I’ve started off the download for the images.

The challenge is a segmentation challenge. I need to create something that can spot the areas of the image that have the specific cell groups within them.

What I need is a way to turn the images into smaller images that I can then process, and then a way to turn the smaller images back into the full segmentation. This will allow me to use a pre-existing model to process the images and produce the segmentation.
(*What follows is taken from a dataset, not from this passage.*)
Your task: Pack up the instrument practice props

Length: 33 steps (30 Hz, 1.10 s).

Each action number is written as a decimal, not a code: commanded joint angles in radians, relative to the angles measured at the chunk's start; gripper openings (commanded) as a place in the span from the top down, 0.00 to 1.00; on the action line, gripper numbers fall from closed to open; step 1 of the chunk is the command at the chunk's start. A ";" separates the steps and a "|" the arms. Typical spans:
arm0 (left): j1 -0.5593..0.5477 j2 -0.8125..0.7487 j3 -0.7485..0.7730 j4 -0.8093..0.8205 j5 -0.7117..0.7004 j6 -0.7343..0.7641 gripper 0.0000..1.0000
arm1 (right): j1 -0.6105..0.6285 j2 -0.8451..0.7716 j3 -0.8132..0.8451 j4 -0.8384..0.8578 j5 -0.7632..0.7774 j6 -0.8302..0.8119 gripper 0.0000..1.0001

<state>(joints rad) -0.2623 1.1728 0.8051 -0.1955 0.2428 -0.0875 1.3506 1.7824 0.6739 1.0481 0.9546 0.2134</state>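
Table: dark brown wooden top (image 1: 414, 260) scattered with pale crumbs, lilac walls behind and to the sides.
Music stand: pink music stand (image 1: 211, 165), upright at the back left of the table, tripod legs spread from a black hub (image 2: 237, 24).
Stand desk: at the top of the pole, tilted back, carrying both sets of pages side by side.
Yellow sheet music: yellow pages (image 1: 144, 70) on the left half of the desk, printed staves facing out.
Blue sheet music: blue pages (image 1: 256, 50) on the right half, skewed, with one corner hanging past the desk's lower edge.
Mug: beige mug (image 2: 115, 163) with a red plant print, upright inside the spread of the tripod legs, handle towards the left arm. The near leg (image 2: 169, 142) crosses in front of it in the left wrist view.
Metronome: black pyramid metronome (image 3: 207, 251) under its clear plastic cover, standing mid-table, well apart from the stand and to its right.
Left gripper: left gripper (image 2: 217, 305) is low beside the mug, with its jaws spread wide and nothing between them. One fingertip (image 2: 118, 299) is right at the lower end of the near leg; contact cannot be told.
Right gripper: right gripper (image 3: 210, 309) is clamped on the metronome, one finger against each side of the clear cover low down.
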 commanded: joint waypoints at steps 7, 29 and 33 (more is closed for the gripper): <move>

It would be nice to have a way to scan the image at a high level to find areas of interest which can then be further processed.

The images are huge, which is not surprising. I want to look at them however I need to be able to cut a small section of the image out before viewing it.

I considered using image magik to cut the image up into parts. While this is possible it is quite slow, even with the smallest image.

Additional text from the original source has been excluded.